En plus, être deux renseigne sur les changements de conditions. Si tout d’un coup le champ magnétique devient plus fort, un seul vaisseau ne saura pas s’il est entré dans une zone qui présente une particularité, ou s’il s’agit d’un phénomène global. À deux, la multiplicité des points de vue comble cette limite.

Une mission discount

Parlons chiffres. MAVEN avait coûté, en 2013, 671 millions de dollars. Pour ESCAPADE et ses deux vaisseaux, le budget est de 80 millions de dollars (68 millions d’euros environ). C’est une des missions martiennes les moins chères jamais réalisées. La Nasa mène cette politique via son programme SIMPLEx, nous explique Robert Lillis : «L’idée, c’est de maximiser la quantité de résultats scientifiques par dollar. Ce sont des missions à 10% du budget habituel, mais où l’ambition scientifique n’est pas sacrifiée

Là où l’agence peut rogner sur les prix, c’est dans la conception, qui passe par des entreprises privées. Ici, Rocket Lab développe en interne l’ensemble des systèmes et utilise des pièces génériques à faible coût. Mais ce qui rapporte aussi, c’est d’alléger les très coûteuses phases de tests.

La Nasa classe les missions habitées en catégorie A. Ce sont celles où la part de risque doit être réduite à un niveau proche de zéro, car personne ne veut le moindre accident. Les missions robotiques ambitieuses comme MAVEN sont classées en catégorie B. Mais pour les missions plus anecdotiques, on descend dans la D. «ESCAPADE, c’est du D*, raconte Robert Lillis. C’est-à-dire que nous sommes encore en dessous d’une catégorie D, on accepte un niveau de risque plus élevé

ESCAPADE

Animation d'un des deux vaisseaux d'ESCAPADE.

Source : UC Berkeley

La Nasa fait donc des économies en limitant les tests sur tous les composants.

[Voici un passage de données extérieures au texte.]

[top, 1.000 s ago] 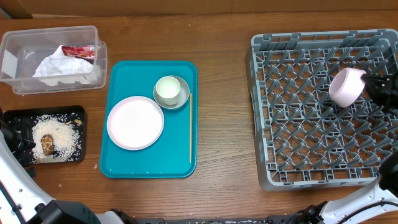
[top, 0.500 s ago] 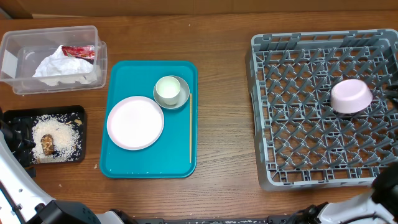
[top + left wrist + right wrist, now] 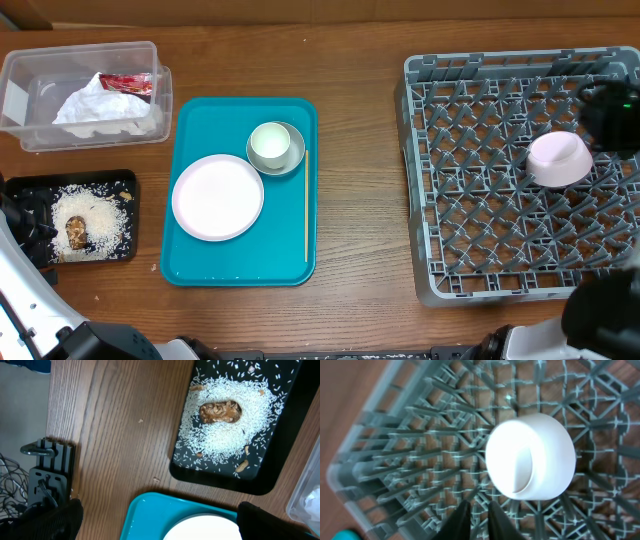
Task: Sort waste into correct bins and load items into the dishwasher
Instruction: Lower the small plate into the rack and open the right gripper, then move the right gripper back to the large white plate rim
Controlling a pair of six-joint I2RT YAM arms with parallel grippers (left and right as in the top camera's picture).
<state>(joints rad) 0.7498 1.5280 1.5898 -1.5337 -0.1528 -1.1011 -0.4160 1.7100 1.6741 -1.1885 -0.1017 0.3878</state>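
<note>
The dishwasher rack (image 3: 470, 200) stands at the right with a pale pink bowl (image 3: 558, 158) lying among its pegs. The same bowl (image 3: 530, 455) shows in the right wrist view. My right gripper (image 3: 600, 118) hovers just behind it. Its dark fingers (image 3: 462, 521) are shut, a little apart from the bowl, with nothing between them. My left gripper (image 3: 160, 510) is wide open above the teal tray's corner. The large plate (image 3: 217, 197), greyish bowl (image 3: 275, 146) and wooden stick (image 3: 306, 205) lie on the teal tray. Napkin (image 3: 95, 108) and red wrapper (image 3: 128, 82) are in the clear tub (image 3: 20, 70). Rice with a brown lump (image 3: 76, 232) fills the black tray (image 3: 125, 182).
The teal tray (image 3: 190, 120) sits between the bins and the rack, with bare wooden table around it. A black clamp (image 3: 47, 472) is fixed at the table's left edge. The rack's lattice walls (image 3: 370, 415) rise around the pegs.
The right gripper has let go of the pale pink bowl, which now lies in the rack. The gripper has drawn back from it and closed. The left arm has not moved.
</note>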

Cette stratégie économique vaut pour tout le programme SIMPLEx, avec l’idée que dans le cas où une mission raterait, les pertes seraient de toute façon assez limitées et que toutes les autres missions qui réussiront les combleront. «Ça vaut le coup ! assure Robert Lillis. La Nasa veut que sa mission fonctionne, évidemment. Mais avec l’acceptation de ce risque, on a plus de missions, et donc plus de science par dollar !»

Cette politique est tout de même utilisée avec beaucoup de parcimonie par la Nasa, qui veut forcément éviter d’essuyer des critiques sur un gaspillage d’argent public en cas d’échec. Deux missions lunaires ont déjà été lancées ainsi, et deux autres sont prévues en plus d’ESCAPADE : JANUS qui va visiter un couple d’astéroïdes l’année prochaine, et Lunar Trailblazer conçu pour chercher de l’eau sur la Lune.

La France a un peu participé

ESCAPADE a beau être une mission de la Nasa, le CNRS, en France, a aussi mis la main à la pâte. Deux scientifiques, notamment, font partie de l’équipe. Ronan Modolo, du LATMOS à Paris, a conçu des simulations des vents solaires et des interactions avec Mars. Ses travaux serviront à mieux comprendre les résultats, une fois les premières données récoltées. Matthieu Berthomier, lui, est un chercheur du Laboratoire de Physique des Plasmas. C’est lui qui a fourni la partie électronique pour analyser les électrons.